For each line below, write it out exactly as it appears.
───── Extracted information ─────
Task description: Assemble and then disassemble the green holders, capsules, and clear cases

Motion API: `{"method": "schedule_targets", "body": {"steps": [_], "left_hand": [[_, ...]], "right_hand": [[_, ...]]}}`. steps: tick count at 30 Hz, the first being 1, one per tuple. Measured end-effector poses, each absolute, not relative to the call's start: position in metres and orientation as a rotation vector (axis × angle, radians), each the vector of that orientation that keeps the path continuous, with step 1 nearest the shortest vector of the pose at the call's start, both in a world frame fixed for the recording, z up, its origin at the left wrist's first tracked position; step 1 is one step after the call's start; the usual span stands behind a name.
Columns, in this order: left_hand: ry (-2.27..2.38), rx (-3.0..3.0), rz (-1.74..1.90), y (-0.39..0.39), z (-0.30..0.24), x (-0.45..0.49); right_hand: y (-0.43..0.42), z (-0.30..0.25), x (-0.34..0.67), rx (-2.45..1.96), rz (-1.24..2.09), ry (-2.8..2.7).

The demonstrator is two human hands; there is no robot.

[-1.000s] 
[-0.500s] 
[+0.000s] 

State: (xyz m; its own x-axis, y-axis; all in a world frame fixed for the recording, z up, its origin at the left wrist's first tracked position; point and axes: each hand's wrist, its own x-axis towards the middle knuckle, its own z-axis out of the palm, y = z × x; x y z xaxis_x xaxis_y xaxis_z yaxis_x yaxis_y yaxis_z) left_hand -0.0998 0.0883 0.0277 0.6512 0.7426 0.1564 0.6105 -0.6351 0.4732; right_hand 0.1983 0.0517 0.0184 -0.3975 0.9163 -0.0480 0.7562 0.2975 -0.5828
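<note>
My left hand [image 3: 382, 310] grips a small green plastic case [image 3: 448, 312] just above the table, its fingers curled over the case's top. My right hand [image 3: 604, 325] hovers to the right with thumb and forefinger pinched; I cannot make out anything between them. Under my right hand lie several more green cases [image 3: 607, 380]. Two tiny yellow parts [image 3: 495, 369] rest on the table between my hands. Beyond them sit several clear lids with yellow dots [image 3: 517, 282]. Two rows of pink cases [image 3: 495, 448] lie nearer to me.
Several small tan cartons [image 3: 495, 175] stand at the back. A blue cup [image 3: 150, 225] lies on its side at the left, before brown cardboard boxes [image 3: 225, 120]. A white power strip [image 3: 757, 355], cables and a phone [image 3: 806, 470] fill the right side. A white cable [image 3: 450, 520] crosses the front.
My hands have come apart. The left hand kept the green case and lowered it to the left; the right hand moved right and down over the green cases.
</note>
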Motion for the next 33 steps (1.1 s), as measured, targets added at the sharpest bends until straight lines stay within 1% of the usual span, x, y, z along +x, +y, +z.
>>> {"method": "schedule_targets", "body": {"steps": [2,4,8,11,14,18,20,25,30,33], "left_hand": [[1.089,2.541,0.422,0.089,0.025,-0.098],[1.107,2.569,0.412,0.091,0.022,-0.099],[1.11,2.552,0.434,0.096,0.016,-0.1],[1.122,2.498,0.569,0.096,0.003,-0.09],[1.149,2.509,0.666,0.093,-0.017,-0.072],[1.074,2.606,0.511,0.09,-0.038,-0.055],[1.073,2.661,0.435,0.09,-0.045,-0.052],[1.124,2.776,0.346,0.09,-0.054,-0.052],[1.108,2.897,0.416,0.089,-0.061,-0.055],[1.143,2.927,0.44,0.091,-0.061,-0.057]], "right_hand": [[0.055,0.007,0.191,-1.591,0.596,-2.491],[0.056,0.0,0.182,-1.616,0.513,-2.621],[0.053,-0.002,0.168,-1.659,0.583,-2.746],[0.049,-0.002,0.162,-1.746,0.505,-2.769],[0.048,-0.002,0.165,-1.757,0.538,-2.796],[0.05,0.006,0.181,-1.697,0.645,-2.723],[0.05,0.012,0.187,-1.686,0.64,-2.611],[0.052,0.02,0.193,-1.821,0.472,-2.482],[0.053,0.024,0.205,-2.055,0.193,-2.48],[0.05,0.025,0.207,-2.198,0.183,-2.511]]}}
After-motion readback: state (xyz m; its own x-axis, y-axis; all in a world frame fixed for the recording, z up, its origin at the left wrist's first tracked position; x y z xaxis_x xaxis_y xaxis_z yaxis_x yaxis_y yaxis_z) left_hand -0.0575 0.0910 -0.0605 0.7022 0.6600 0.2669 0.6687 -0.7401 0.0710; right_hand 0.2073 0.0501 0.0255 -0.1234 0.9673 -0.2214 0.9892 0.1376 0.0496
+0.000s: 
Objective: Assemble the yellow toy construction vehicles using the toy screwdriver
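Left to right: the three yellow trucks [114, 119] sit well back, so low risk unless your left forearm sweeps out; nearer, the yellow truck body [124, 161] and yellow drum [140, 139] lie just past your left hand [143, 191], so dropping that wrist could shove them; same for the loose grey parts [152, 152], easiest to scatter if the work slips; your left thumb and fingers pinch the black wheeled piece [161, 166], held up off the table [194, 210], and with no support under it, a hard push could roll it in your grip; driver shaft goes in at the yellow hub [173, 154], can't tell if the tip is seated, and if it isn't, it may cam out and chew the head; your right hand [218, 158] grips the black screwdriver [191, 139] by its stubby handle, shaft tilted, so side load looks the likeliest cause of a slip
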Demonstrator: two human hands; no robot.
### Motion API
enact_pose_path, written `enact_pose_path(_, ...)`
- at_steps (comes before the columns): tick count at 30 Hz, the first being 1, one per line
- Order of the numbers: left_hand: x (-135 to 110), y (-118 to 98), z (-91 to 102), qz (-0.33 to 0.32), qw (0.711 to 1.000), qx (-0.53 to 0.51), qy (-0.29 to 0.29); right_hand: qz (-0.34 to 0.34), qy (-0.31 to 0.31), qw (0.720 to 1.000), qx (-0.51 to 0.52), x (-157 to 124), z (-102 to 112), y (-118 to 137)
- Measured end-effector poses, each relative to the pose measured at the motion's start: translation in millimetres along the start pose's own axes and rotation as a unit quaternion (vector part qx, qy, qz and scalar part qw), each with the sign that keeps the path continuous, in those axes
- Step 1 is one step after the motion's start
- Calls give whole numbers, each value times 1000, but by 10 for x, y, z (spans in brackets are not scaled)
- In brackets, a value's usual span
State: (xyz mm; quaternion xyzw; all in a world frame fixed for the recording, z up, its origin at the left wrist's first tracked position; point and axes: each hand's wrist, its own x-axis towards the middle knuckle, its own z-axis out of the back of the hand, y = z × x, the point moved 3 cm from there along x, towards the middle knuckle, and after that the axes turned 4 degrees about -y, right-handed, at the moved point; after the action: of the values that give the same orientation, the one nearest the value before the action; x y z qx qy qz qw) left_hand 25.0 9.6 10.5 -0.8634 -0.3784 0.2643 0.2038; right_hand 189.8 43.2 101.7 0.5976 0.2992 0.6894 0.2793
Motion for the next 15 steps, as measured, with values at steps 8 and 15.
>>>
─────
Answer space>
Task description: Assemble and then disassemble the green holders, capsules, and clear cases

Motion API: `{"method": "schedule_targets", "body": {"steps": [_], "left_hand": [[_, ...]], "right_hand": [[_, ...]]}}`. steps: tick count at 30 Hz, the first being 1, one per tuple. Measured end-effector poses, each absolute, not relative to the call's start: position in metres and orientation as a rotation vector (axis × angle, radians), each the vector of that orientation that keeps the path continuous, with step 1 nearest the shortest vector of the pose at the call's start, both in a world frame fixed for the recording, z up, its origin at the left wrist's first tracked position; step 1 is one step after the call's start; the usual span stands behind a name.
Columns, in this order: left_hand: ry (-2.27..2.38), rx (-3.0..3.0), rz (-1.74..1.90), y (-0.39..0.39), z (-0.30..0.24), x (-0.45..0.49); right_hand: y (-0.43..0.42), z (-0.30..0.25), x (-0.34..0.67), rx (-2.45..1.96), rz (-1.24..2.09), ry (-2.8..2.7).

The demonstrator is two human hands; there is no robot.

[-1.000s] 
[-0.500s] 
[+0.000s] 

State: (xyz m; its own x-axis, y-axis; all in a world frame fixed for the recording, z up, its origin at the left wrist's first tracked position; point and axes: each hand's wrist, its own x-axis towards the middle knuckle, its own z-axis out of the palm, y = z × x; x y z xaxis_x xaxis_y xaxis_z yaxis_x yaxis_y yaxis_z) left_hand -0.0998 0.0883 0.0277 0.6512 0.7426 0.1564 0.6105 -0.6351 0.4732; right_hand 0.1983 0.0517 0.0184 -0.3975 0.9163 -0.0480 0.7562 0.2975 -0.5828
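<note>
My left hand [image 3: 382, 310] grips a small green plastic case [image 3: 448, 312] just above the table, its fingers curled over the case's top. My right hand [image 3: 604, 325] hovers to the right with thumb and forefinger pinched; I cannot make out anything between them. Under my right hand lie several more green cases [image 3: 607, 380]. Two tiny yellow parts [image 3: 495, 369] rest on the table between my hands. Beyond them sit several clear lids with yellow dots [image 3: 517, 282]. Two rows of pink cases [image 3: 495, 448] lie nearer to me.
Several small tan cartons [image 3: 495, 175] stand at the back. A blue cup [image 3: 150, 225] lies on its side at the left, before brown cardboard boxes [image 3: 225, 120]. A white power strip [image 3: 757, 355], cables and a phone [image 3: 806, 470] fill the right side. A white cable [image 3: 450, 520] crosses the front.
My hands have come apart. The left hand kept the green case and lowered it to the left; the right hand moved right and down over the green cases.
</note>
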Motion for the next 33 steps (1.1 s), as measured, targets added at the sharpest bends until straight lines stay within 1% of the usual span, x, y, z along +x, +y, +z.
>>> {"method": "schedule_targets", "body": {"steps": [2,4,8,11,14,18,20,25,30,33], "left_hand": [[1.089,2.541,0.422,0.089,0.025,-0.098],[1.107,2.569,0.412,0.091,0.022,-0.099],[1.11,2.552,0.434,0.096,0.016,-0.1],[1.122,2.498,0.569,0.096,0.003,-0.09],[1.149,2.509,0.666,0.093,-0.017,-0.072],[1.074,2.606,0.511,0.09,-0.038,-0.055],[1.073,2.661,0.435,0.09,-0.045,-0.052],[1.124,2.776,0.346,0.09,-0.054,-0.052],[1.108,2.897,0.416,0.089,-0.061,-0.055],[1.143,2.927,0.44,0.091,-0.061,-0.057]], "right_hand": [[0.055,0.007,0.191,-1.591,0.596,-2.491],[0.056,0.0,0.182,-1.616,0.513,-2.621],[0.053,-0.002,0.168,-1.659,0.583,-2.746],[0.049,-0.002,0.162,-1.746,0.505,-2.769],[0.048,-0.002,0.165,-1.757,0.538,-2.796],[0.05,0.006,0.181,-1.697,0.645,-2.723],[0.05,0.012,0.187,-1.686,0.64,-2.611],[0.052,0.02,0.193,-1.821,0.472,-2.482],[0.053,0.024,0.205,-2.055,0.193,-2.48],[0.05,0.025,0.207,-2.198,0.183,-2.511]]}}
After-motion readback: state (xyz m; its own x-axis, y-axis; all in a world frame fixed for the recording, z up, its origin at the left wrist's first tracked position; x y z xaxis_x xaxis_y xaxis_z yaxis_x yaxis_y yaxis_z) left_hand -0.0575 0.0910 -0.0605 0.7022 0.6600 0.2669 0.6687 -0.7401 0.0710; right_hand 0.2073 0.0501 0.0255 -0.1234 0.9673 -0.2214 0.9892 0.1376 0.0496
+0.000s: 
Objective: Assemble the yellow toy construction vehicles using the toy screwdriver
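Left to right: the three yellow trucks [114, 119] sit well back, so low risk unless your left forearm sweeps out; nearer, the yellow truck body [124, 161] and yellow drum [140, 139] lie just past your left hand [143, 191], so dropping that wrist could shove them; same for the loose grey parts [152, 152], easiest to scatter if the work slips; your left thumb and fingers pinch the black wheeled piece [161, 166], held up off the table [194, 210], and with no support under it, a hard push could roll it in your grip; driver shaft goes in at the yellow hub [173, 154], can't tell if the tip is seated, and if it isn't, it may cam out and chew the head; your right hand [218, 158] grips the black screwdriver [191, 139] by its stubby handle, shaft tilted, so side load looks the likeliest cause of a slip
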Demonstrator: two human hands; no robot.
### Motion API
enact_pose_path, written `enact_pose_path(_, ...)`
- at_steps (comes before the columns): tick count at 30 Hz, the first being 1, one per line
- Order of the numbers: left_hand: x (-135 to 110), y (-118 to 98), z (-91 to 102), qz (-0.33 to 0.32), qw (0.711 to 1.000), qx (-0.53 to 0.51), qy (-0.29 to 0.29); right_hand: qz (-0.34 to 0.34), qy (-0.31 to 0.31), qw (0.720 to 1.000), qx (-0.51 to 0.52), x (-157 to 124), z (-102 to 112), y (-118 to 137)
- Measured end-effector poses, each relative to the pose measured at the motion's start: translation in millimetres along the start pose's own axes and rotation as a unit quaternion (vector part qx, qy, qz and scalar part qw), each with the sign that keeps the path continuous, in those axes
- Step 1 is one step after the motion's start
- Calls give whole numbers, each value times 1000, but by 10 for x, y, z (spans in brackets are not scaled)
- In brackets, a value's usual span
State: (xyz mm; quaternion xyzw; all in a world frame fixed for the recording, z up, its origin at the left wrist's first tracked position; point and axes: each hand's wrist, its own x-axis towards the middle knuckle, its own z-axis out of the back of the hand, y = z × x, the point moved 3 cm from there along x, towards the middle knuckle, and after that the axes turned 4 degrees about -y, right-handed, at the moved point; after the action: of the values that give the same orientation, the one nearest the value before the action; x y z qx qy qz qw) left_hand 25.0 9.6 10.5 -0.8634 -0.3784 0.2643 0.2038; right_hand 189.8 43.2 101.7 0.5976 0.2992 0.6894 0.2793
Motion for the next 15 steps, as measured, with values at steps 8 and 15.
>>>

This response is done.